Now for the hard part. Even if he succeeds in winning some early victories that change policy for the better, move public opinion, animate his own base, and isolate the Republican Party, the things that most need reforming will take leadership of a whole other order of magnitude.

The economy is far from a robust recovery. The gap between the elite and ordinary working Americans is more extreme than ever. We are not generating nearly enough good jobs. Right now, in its understanding of how serious is the employment gap, Ben Bernanke’s Federal Reserve is slightly to the left of the White House.

Making progress on these longer-term challenges will require more than tactical wins. It will require a fundamental change of direction.

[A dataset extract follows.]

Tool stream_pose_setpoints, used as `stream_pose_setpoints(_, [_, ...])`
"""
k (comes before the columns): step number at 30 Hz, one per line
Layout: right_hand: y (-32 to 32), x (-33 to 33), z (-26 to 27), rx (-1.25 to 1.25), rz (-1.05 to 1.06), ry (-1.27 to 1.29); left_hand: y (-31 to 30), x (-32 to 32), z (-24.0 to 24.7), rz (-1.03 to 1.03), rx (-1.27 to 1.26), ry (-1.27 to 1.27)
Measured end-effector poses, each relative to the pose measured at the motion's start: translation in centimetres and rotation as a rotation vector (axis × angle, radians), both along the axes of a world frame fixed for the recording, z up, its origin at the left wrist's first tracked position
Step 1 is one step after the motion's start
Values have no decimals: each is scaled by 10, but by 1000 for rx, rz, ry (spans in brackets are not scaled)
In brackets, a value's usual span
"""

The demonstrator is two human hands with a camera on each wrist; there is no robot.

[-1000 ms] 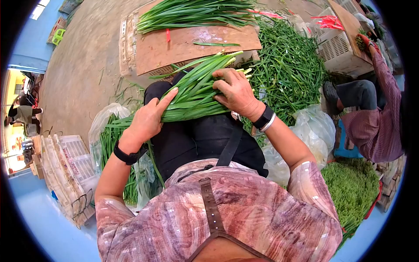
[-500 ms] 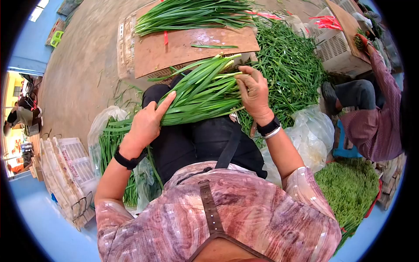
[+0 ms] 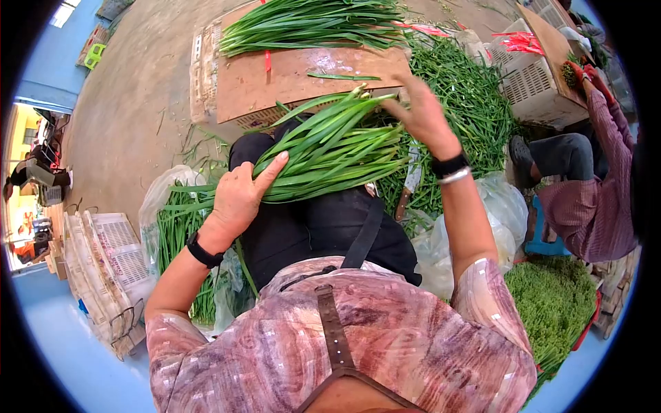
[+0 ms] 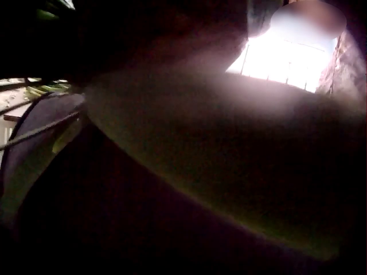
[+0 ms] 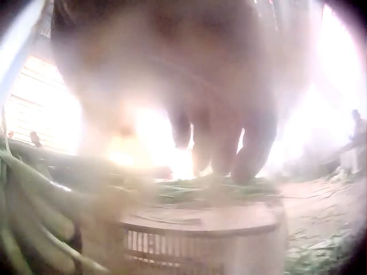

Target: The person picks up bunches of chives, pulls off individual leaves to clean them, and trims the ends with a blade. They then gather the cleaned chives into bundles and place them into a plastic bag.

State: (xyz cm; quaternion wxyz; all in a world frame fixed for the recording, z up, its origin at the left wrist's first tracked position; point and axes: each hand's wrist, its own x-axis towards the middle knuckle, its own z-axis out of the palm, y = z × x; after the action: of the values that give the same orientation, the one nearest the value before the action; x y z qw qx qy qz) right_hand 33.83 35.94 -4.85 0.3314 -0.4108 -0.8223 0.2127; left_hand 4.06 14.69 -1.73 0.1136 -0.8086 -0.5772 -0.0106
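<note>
A loose bunch of garlic chives lies across the person's lap, pale stem ends toward the right. The left hand grips its leafy end, thumb laid along the top. Just beyond the stem ends, the right hand is raised and blurred by motion, holding nothing visible. In the right wrist view the fingers of that hand hang apart. A knife with a brown handle rests on the greens to the right of the lap. The left wrist view is mostly dark, and the left fingers are hidden under the leaves.
In front, a wooden board on a crate bears a larger heap of chives, a single leaf and a red strip. Loose trimmings cover the floor at right. Plastic bags flank the lap. Another person sits at the far right.
The right hand has left the stem ends, moving right and away from the lap with fingers opened. The knife has come into fuller view. The left hand keeps its grip on the chives.
</note>
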Motion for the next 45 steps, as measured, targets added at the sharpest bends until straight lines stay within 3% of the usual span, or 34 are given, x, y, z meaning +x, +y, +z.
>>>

President Obama is holding the line against further tax breaks for the rich, but he accepts the premise that the recovery requires deficit reduction. What it requires is significant public investment. It would be good to hear that in his second Inaugural, and in his upcoming state of the Union and revised budget.

Despite enactment of the Affordable Care Act, virtually all of the long-term stresses on the federal budget are the result of health care costs being out of control.

Obamacare has to be a first step towards universal public health insurance, or it will merely enlist a bloated, inefficient system to cover more people at greater expense, and will keep giving Republicans excuses to demand offsetting cuts in Medicare and elsewhere.

Despite the opening of Superstorm Sandy, we have yet to see this administration get serious enough about either global climate change or about remediation and protection against future storm surges that will be even worse.

So while the tougher, more resolute Barack Obama is to be welcomed, as a fighter, a leader, and a partisan, the deeper challenges that will define his legacy are still to come.